北本市史 通史編 近世

全般 >> 北本市史 >> 通史編 >> 近世

第2章 村落と農民

第4節 農民の負担

6 助郷の成立

助郷制の成立        
元禄二年(一六八九)幕府は助郷の実態調査を行い、四月大宮宿が提出したものには、定助村六か村一八六二石余は大宮宿から一里八丁以内、大助村一七村三八九五石余は同じく二里二ニ丁以内にあった(前掲書)。また、支配関係をみると定助村は旗本知行所二村、幕領四村、大助村は全てが幕領となっている。先の寛文八年(一六六八)の定助願いに見られた八か村のうち、元禄二年の定助村に見られるのは四か村であるから、願い通りには認められなかったのであろう。
同年八月熊谷宿から出役を遅滞する助馬村があるとして幕府へ訴えた結果、元禄二年八月幕府が作成した書状の中に助馬村の書上げがあり、それによれば大助村一五か村一万四一七二石余が設定され、幕府はこれらの領主へも申し付けたので、不同なく触れ当てよと熊谷宿へ命じている(『県史資料編一五』No.ー九)。それと同時に人馬を出さない助馬村三か村へは、今後人馬が触れられたら遅滞なく出役することを命じている。これは「老中も承知している」と付け加え、もはや人馬役が幕府への夫役としての性格を意味し、宿駅からの割付もまた公権として認められたことになる。
元禄二年(一六八九)における大宮・熊谷宿の助馬村について比較すると、大宮では定助・大助という二つに区分された助馬村があるが、熊谷宿は大助のみである。

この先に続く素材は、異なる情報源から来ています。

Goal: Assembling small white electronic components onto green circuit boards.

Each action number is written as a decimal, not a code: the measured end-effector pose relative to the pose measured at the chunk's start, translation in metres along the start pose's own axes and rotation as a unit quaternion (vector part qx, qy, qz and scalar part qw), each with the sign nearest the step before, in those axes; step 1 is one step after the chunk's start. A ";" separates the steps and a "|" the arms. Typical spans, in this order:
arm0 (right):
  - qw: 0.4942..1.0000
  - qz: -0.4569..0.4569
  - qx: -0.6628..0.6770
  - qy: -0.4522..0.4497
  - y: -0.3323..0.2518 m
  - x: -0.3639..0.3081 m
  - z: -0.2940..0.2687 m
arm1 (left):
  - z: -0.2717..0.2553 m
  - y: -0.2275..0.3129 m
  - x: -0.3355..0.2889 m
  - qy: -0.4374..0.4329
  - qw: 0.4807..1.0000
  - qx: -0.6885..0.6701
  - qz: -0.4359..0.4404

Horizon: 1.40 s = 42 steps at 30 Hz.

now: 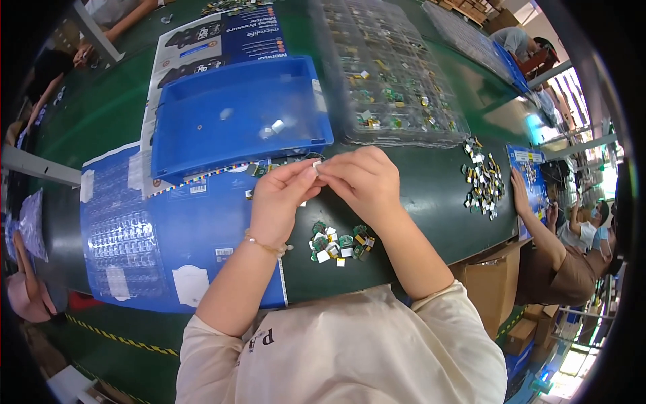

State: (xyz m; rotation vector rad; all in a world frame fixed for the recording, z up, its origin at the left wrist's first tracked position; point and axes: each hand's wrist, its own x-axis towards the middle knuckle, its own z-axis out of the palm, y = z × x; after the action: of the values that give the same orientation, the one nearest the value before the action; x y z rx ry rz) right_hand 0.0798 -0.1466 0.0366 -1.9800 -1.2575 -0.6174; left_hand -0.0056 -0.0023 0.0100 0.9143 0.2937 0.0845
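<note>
A pile [338, 244] is waiting while one white part [317, 167] is being pinched.

The pile is lying nearest, off the near right corner of the bin [202, 145]. Closer to that corner, the left hand [286, 187] and right hand [363, 178] are meeting — each is pinching the white part between thumb and fingertip. Well right of the bin, a bigger heap [483, 178] is lying. The bin itself is holding only a few white bits [278, 126]; just to its right and reaching beyond it, the clear tray [404, 139] is carrying many parts [393, 96]. Going by this, the work is probably sitting partway — the tray is looking well stocked, while pile and heap are remaining.
</note>
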 end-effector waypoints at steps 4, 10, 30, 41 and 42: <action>0.992 0.048 0.105 -0.044 0.006 0.013 -0.001 | -0.001 0.000 0.002 0.013 1.000 -0.016 0.019; 0.981 0.140 0.135 -0.012 0.012 0.036 0.020 | -0.004 0.003 0.006 0.060 0.996 -0.032 0.057; 0.905 0.212 0.325 -0.174 0.001 -0.013 -0.025 | 0.001 0.005 -0.007 -0.149 0.988 -0.005 -0.028; 0.844 0.328 0.371 -0.204 0.018 -0.039 -0.028 | -0.007 0.004 0.003 -0.182 0.975 0.101 -0.078; 0.843 0.329 0.374 -0.204 0.016 -0.040 -0.026 | -0.008 0.004 0.003 -0.189 0.975 0.085 -0.083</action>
State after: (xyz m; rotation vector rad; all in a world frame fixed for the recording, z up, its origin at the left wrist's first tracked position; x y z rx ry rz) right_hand 0.0773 -0.1941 0.0207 -1.7004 -0.7494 0.5938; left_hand -0.0051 0.0061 0.0080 1.0511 0.0205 -0.2708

また前者の助馬村の合計が二三か村五七五七石余であるに対し、後者は一五か村一万四一七二石余であるから、同一街道の宿駅にあっても異なる助馬村が設定されていたことになる。熊谷駅では同七年二月に幕府から助郷証文が与えられ、それには大助郷一六か村一万五四三三石とある。同二年の助郷とを比較するとーか村ー三〇〇石余増加しているのみであるから、元禄二年の助馬村がほぼそのまま指定されたといえるし、異なる点といえば「助馬勤候」が「助郷申付候」という最後の文面のみである。
一方、桶川宿も前述のごとく元禄二年七月に助郷証文が与えられるが、これにも大助三七か村その高ー万一二五六石を指定して「助郷申付候」としている。いずれも「大助村」であるが、これを大助とするか大助郷と判断するかという問題は残るが、言葉のみからは判断できないであろう。
元禄二年の助郷調査は同七年の新しい助郷制度を目的として実施されたが、その後の通行量の増加はその対応策をも不充分とし、やがて享保十年(一七二五)には定助郷・大助郷の区分を廃止して、共に定助郷に改定されていくのであった。